BVerwG, Beschluss vom 20.12.2006 - Aktenzeichen 3 B 17.06

DRsp Nr. 2007/2573

Nachzulassung eines traditionell angewendeten frei verkäuflichen Arzneimittels ohne Warnhinweis

»Bei der Nachzulassung eines traditionell angewendeten frei verkäuflichen Arzneimittels gemäß § 109a Abs. 3 AMG ist kein Raum für die Anordnung eines Warnhinweises, dass beim Auftreten anhaltender oder wiederholter Beschwerden ein Arzt aufgesucht werden solle.«

Normenkette:

AMG § 28 Abs. 2 § 44 § 109 Abs. 3 § 109a Abs. 3 ;

Gründe:

Die Beschwerde ist unbegründet. Der allein geltend gemachte Zulassungsgrund des § 132 Abs. 2 Nr. 1 VwGO liegt nicht vor. Die Rechtssache hat keine grundsätzliche Bedeutung.

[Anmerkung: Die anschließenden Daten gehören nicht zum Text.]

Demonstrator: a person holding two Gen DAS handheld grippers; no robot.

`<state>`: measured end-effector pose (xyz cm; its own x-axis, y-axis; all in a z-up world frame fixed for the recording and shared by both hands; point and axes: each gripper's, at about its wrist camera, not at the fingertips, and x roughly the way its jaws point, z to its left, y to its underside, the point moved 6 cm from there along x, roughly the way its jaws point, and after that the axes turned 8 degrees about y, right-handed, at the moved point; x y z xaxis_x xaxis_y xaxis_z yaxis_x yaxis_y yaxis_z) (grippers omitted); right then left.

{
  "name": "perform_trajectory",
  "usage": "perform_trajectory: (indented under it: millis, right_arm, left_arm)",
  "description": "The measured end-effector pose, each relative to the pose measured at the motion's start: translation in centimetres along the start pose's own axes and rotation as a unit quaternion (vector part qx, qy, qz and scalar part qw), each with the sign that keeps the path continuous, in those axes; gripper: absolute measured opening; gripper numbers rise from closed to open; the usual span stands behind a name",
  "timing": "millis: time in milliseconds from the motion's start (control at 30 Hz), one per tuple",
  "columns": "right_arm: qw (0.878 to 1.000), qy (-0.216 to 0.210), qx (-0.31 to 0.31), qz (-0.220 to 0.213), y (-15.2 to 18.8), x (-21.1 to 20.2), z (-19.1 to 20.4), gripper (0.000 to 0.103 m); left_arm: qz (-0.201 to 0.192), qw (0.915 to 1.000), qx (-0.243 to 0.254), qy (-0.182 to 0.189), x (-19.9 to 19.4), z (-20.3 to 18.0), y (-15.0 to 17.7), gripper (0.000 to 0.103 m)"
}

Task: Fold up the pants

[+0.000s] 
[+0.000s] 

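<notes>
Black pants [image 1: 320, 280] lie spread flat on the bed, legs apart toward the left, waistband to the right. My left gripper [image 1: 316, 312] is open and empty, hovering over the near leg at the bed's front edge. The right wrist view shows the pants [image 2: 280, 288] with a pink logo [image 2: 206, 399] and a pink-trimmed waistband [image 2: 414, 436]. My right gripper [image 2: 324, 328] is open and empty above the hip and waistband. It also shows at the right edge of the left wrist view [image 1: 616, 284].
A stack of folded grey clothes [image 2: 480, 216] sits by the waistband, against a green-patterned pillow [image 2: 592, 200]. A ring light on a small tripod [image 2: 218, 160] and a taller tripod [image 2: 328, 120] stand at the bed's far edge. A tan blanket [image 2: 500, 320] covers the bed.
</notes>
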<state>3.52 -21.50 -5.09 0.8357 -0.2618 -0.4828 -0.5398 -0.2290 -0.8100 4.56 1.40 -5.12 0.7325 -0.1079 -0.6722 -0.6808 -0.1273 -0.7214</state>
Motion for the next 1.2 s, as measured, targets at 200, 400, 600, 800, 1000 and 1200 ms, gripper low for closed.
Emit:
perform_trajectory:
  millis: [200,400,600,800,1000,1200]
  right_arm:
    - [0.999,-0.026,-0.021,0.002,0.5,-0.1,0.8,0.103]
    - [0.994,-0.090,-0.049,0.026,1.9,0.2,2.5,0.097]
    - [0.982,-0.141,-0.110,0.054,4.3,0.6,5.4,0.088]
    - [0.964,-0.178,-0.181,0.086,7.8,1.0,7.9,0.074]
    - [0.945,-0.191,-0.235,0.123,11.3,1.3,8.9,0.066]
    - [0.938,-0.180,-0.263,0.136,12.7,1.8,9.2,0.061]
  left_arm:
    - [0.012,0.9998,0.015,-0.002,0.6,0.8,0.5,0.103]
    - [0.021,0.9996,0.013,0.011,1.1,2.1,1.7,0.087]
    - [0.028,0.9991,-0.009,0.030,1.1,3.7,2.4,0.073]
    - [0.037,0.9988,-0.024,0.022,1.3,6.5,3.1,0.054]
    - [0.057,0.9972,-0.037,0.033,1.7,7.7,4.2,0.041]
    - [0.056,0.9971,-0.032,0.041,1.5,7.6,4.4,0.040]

Die Klägerin erhielt durch Bescheid vom 28. März 2000 gemäß § 109a Abs. 3 AMG die Verlängerung der Zulassung (sog. Nachzulassung) für das Arzneimittel "Schoenenberger naturreiner Heilpflanzensaft Schwarzrettich". Das Anwendungsgebiet war dabei entsprechend der Eintragung in der sog. Traditionsliste angegeben mit "Traditionell angewendet zur Unterstützung der Verdauungsfunktion. Diese Angaben beruhen ausschließlich auf Überlieferung und langjähriger Erfahrung". Der Bescheid enthielt die Auflage, unter der Überschrift "Vorsichtsmaßnahmen für die Anwendung und Warnhinweise" folgenden Hinweis aufzunehmen: "Bei anhaltenden und wiederholten Verdauungsbeschwerden wie Völlegefühl, Übelkeit oder Blähungen sollte ein Arzt aufgesucht werden". Durch weitere Auflagen wurde der Klägerin aufgegeben, den entsprechenden Hinweis auf dem Behältnis, der äußeren Umhüllung und - durch Verweisung - in die Dosierungsempfehlung aufzunehmen. Auf die Klage der Klägerin hat das Verwaltungsgericht diese Auflagen aufgehoben. Die Berufung der Beklagten hat das Oberverwaltungsgericht zurückgewiesen.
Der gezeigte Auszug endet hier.